“L’arme secrète des violeurs” : France 2 diffusera le 21 janvier un documentaire se voulant “d’utilité publique” sur la soumission chimique, fléau mis en lumière par le procès Mazan et ardemment combattu par la fille de Gisèle Pelicot, Caroline Darian.
L’affaire, qui a captivé les médias du monde entier, sert de thème central à « Soumission chimique : pour que la honte change de camp », raconté par Caroline Darian (son pseudonyme) et réalisé par la journaliste d’investigation Linda Bendali. La chaîne publique a annoncé lundi qu’elle serait programmée le 21 janvier à 21h10.
Ce film choral de 90 minutes, suivi d’un débat animé par Carole Gaessler, met également en scène six autres victimes. Elles ont été violées après avoir été droguées à leur insu, comme Gisèle Pelicot, livrée par son mari à des dizaines d’hommes recrutés sur internet pendant une décennie.
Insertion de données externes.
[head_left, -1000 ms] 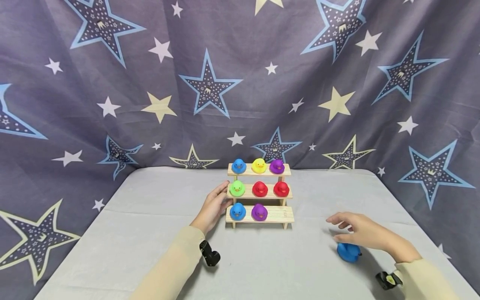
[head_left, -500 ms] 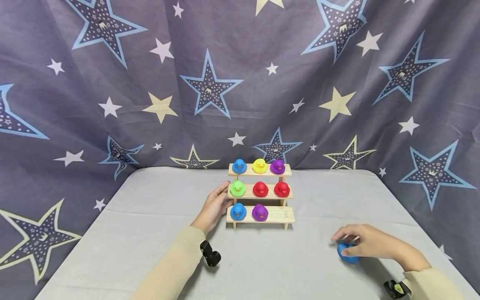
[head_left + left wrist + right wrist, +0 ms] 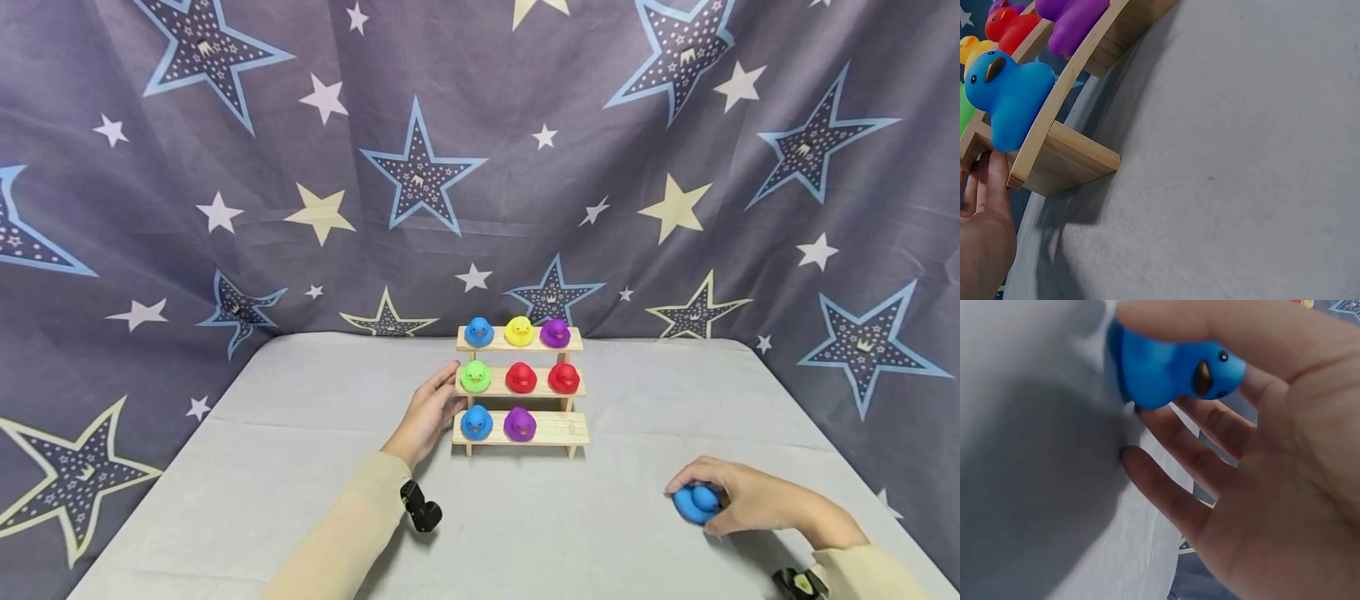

Médicaments contre l’amnésie
Zoé ne se souvient plus de cette nuit de Fête de la Musique en 2006 où elle a été violée à l’âge de 15 ans. Céline connaît son agresseur, son patron de l’époque, mais souffre, comme beaucoup de victimes, d’amnésie. Rénald se souvient des heures de torture infligées par le bourreau qui lui offrait à boire il y a 30 ans. Violée par son père, Lilwenn, 16 ans, a pu bénéficier d’échantillons de cheveux prouvant qu’elle était régulièrement droguée…
Tous ont subi « un système », « un mode opératoire à part entière » qui est resté longtemps sous les radars, comme l’a expliqué la productrice et co-auteure du documentaire, Andrea Rawlins-Gaston, lors d’une conférence de presse à Décembre, huit jours avant la condamnation de Dominique Pelicot et de 50 autres hommes.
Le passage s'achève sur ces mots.